_Recorded data_:
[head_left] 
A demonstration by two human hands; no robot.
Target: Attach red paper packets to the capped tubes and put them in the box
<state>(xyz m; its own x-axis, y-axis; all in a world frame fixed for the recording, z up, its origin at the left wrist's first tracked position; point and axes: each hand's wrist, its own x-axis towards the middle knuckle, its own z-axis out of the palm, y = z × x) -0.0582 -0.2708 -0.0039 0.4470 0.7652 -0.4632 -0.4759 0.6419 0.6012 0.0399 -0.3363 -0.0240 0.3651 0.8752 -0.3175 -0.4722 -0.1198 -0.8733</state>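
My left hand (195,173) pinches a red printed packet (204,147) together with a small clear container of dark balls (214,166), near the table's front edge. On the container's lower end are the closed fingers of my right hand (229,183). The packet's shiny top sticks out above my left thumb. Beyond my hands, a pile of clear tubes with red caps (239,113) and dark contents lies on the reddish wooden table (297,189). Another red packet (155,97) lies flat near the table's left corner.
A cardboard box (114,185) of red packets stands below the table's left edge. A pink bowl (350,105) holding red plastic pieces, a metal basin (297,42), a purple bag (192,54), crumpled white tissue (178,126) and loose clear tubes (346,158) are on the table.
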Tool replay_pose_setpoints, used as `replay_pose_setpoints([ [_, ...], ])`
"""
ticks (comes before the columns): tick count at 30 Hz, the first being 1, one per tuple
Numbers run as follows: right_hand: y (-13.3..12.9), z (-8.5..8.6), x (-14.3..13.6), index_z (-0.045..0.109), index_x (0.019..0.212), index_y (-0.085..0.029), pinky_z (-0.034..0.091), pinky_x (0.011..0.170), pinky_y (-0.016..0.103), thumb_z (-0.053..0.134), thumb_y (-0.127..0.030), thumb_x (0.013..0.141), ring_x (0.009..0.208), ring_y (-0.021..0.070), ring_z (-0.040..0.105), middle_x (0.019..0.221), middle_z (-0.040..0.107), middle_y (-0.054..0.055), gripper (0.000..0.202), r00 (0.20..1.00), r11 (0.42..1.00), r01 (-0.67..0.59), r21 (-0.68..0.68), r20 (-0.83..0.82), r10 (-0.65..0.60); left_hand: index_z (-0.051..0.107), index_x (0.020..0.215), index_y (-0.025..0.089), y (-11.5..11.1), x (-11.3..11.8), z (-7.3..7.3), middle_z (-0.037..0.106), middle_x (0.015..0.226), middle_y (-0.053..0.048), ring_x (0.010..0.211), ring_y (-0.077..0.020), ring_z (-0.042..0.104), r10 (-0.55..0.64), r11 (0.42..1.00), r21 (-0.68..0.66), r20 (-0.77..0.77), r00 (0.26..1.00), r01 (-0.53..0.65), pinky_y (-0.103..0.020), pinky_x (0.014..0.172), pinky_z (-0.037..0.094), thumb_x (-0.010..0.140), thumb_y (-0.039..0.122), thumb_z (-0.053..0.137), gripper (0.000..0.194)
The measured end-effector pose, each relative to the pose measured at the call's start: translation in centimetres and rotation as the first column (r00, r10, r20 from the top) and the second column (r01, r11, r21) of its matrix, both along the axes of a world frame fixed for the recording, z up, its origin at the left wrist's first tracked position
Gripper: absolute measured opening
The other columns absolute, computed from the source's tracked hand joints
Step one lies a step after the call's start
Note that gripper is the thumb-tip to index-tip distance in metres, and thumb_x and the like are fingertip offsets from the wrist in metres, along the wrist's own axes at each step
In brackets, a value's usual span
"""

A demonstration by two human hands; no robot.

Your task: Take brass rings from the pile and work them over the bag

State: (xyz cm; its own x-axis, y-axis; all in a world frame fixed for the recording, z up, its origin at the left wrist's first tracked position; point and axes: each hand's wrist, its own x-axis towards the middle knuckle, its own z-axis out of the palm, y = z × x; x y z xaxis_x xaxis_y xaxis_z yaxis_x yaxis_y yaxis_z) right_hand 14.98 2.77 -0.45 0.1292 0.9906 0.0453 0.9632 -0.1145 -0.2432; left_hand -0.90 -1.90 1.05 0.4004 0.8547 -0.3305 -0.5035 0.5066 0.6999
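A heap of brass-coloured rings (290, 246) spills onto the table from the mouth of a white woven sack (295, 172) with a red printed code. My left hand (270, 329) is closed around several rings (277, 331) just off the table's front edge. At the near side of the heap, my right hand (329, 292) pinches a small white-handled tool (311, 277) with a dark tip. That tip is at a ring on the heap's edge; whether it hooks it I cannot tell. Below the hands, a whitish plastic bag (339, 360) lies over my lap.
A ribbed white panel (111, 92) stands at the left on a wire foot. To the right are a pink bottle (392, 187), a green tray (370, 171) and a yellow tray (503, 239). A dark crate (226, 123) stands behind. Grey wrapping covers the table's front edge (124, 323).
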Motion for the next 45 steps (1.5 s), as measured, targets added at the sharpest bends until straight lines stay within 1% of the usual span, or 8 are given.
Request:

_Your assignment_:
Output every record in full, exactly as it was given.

_Task output_:
[head_left] 
A demonstration by two human hands; no robot.
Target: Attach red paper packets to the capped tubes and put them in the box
<state>(xyz m; its own x-axis, y-axis; all in a world frame fixed for the recording, z up, its origin at the left wrist's first tracked position; point and axes: each hand's wrist, its own x-axis towards the middle knuckle, its own z-axis out of the palm, y = z × x) -0.0582 -0.2708 -0.0039 0.4470 0.7652 -0.4632 -0.4759 0.6419 0.6012 0.0399 -0.3363 -0.0240 0.3651 0.8752 -0.3175 -0.4722 -0.1198 -0.8733</state>
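My left hand (195,173) pinches a red printed packet (204,147) together with a small clear container of dark balls (214,166), near the table's front edge. On the container's lower end are the closed fingers of my right hand (229,183). The packet's shiny top sticks out above my left thumb. Beyond my hands, a pile of clear tubes with red caps (239,113) and dark contents lies on the reddish wooden table (297,189). Another red packet (155,97) lies flat near the table's left corner.
A cardboard box (114,185) of red packets stands below the table's left edge. A pink bowl (350,105) holding red plastic pieces, a metal basin (297,42), a purple bag (192,54), crumpled white tissue (178,126) and loose clear tubes (346,158) are on the table.
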Tool replay_pose_setpoints, used as `replay_pose_setpoints([ [_, ...], ])`
"""
ticks (comes before the columns): tick count at 30 Hz, the first being 1, one per tuple
Numbers run as follows: right_hand: y (-13.3..12.9), z (-8.5..8.6), x (-14.3..13.6), index_z (-0.045..0.109), index_x (0.019..0.212), index_y (-0.085..0.029), pinky_z (-0.034..0.091), pinky_x (0.011..0.170), pinky_y (-0.016..0.103), thumb_z (-0.053..0.134), thumb_y (-0.127..0.030), thumb_x (0.013..0.141), ring_x (0.009..0.208), ring_y (-0.021..0.070), ring_z (-0.040..0.105), middle_x (0.019..0.221), middle_z (-0.040..0.107), middle_y (-0.054..0.055), gripper (0.000..0.202), r00 (0.20..1.00), r11 (0.42..1.00), r01 (-0.67..0.59), r21 (-0.68..0.68), r20 (-0.83..0.82), r10 (-0.65..0.60); left_hand: index_z (-0.051..0.107), index_x (0.020..0.215), index_y (-0.025..0.089), y (-11.5..11.1), x (-11.3..11.8), z (-7.3..7.3), middle_z (-0.037..0.106), middle_x (0.015..0.226), middle_y (-0.053..0.048), ring_x (0.010..0.211), ring_y (-0.077..0.020), ring_z (-0.042..0.104), r10 (-0.55..0.64), r11 (0.42..1.00), r21 (-0.68..0.66), r20 (-0.77..0.77), r00 (0.26..1.00), r01 (-0.53..0.65), pinky_y (-0.103..0.020), pinky_x (0.014..0.172), pinky_z (-0.037..0.094), thumb_x (-0.010..0.140), thumb_y (-0.039..0.122), thumb_z (-0.053..0.137), gripper (0.000..0.194)
The measured end-effector pose, each relative to the pose measured at the call's start: translation in centimetres and rotation as the first column (r00, r10, r20 from the top) and the second column (r01, r11, r21) of its matrix, both along the axes of a world frame fixed for the recording, z up, its origin at the left wrist's first tracked position
Gripper: absolute measured opening
The other columns absolute, computed from the source's tracked hand joints
Step one lies a step after the call's start
Note that gripper is the thumb-tip to index-tip distance in metres, and thumb_x and the like are fingertip offsets from the wrist in metres, along the wrist's own axes at each step
In brackets, a value's usual span
"""

A demonstration by two human hands; no robot.

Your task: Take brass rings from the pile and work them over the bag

State: (xyz cm; its own x-axis, y-axis; all in a world frame fixed for the recording, z up, its origin at the left wrist's first tracked position; point and axes: each hand's wrist, its own x-axis towards the middle knuckle, its own z-axis out of the palm, y = z × x; x y z xaxis_x xaxis_y xaxis_z yaxis_x yaxis_y yaxis_z) right_hand 14.98 2.77 -0.45 0.1292 0.9906 0.0453 0.9632 -0.1145 -0.2432; left_hand -0.90 -1.90 1.05 0.4004 0.8547 -0.3305 -0.5035 0.5066 0.6999
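A heap of brass-coloured rings (290, 246) spills onto the table from the mouth of a white woven sack (295, 172) with a red printed code. My left hand (270, 329) is closed around several rings (277, 331) just off the table's front edge. At the near side of the heap, my right hand (329, 292) pinches a small white-handled tool (311, 277) with a dark tip. That tip is at a ring on the heap's edge; whether it hooks it I cannot tell. Below the hands, a whitish plastic bag (339, 360) lies over my lap.
A ribbed white panel (111, 92) stands at the left on a wire foot. To the right are a pink bottle (392, 187), a green tray (370, 171) and a yellow tray (503, 239). A dark crate (226, 123) stands behind. Grey wrapping covers the table's front edge (124, 323).
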Motion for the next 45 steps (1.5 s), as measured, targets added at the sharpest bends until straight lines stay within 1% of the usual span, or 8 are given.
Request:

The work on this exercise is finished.